Only the lines from the first line of the data through the line containing "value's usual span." belong in the answer, transcribed exactly; pictures do not.
[Given data Boundary: Start]
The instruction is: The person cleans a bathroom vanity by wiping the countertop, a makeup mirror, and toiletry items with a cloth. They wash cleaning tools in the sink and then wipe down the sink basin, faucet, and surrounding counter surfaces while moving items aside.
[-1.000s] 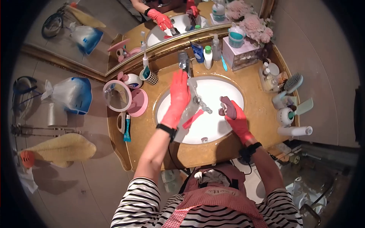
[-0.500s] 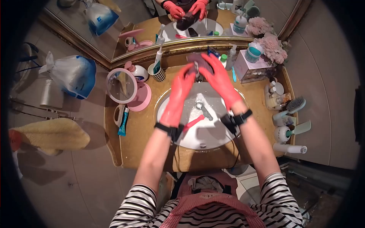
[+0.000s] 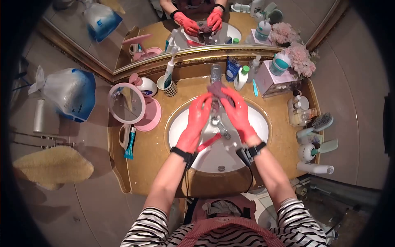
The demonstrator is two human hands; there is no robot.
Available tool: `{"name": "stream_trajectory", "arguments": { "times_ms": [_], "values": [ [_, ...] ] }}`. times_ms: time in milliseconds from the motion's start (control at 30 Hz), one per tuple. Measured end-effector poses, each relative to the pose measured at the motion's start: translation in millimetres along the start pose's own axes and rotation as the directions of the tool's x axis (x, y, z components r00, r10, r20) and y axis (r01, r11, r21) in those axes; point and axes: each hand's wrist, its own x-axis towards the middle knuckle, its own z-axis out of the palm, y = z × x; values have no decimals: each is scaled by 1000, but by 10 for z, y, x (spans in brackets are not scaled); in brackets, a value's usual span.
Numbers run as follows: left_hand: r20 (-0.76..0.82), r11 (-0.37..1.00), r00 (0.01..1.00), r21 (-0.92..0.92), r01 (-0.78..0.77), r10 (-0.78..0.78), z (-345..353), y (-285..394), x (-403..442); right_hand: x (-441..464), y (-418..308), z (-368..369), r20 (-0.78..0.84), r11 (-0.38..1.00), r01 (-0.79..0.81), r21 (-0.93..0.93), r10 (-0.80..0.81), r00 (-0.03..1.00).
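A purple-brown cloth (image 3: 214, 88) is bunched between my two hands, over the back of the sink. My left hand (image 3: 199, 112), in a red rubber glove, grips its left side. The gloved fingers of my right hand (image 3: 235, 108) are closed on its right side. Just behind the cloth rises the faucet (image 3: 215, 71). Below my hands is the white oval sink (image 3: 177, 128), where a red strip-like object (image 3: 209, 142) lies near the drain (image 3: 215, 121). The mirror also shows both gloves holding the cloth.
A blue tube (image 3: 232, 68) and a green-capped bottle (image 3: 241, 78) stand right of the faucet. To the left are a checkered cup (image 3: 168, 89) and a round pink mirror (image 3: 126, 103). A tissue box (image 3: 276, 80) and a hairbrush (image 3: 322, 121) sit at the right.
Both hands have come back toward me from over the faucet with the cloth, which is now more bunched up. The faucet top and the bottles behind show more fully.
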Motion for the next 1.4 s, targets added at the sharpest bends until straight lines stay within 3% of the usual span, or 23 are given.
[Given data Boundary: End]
◆ Exercise output:
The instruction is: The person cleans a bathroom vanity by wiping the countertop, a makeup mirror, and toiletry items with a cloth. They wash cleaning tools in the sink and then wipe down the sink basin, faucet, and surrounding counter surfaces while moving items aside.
[-1.000s] 
[-0.500s] 
[+0.000s] 
The demonstrator is two human hands; there is no robot.
Available tool: `{"name": "stream_trajectory", "arguments": { "times_ms": [_], "values": [ [_, ...] ] }}`. times_ms: time in milliseconds from the motion's start (control at 30 Hz), one per tuple. Measured end-effector poses, each relative to the pose measured at the motion's start: translation in millimetres along the start pose's own axes and rotation as the directions of the tool's x axis (x, y, z components r00, r10, r20) and y axis (r01, r11, r21) in those axes; point and axes: each hand's wrist, its own x-axis towards the middle knuckle, its own z-axis out of the palm, y = z × x; values have no decimals: each is scaled by 1000, but by 10 for z, y, x (spans in brackets are not scaled); in brackets, a value's usual span.

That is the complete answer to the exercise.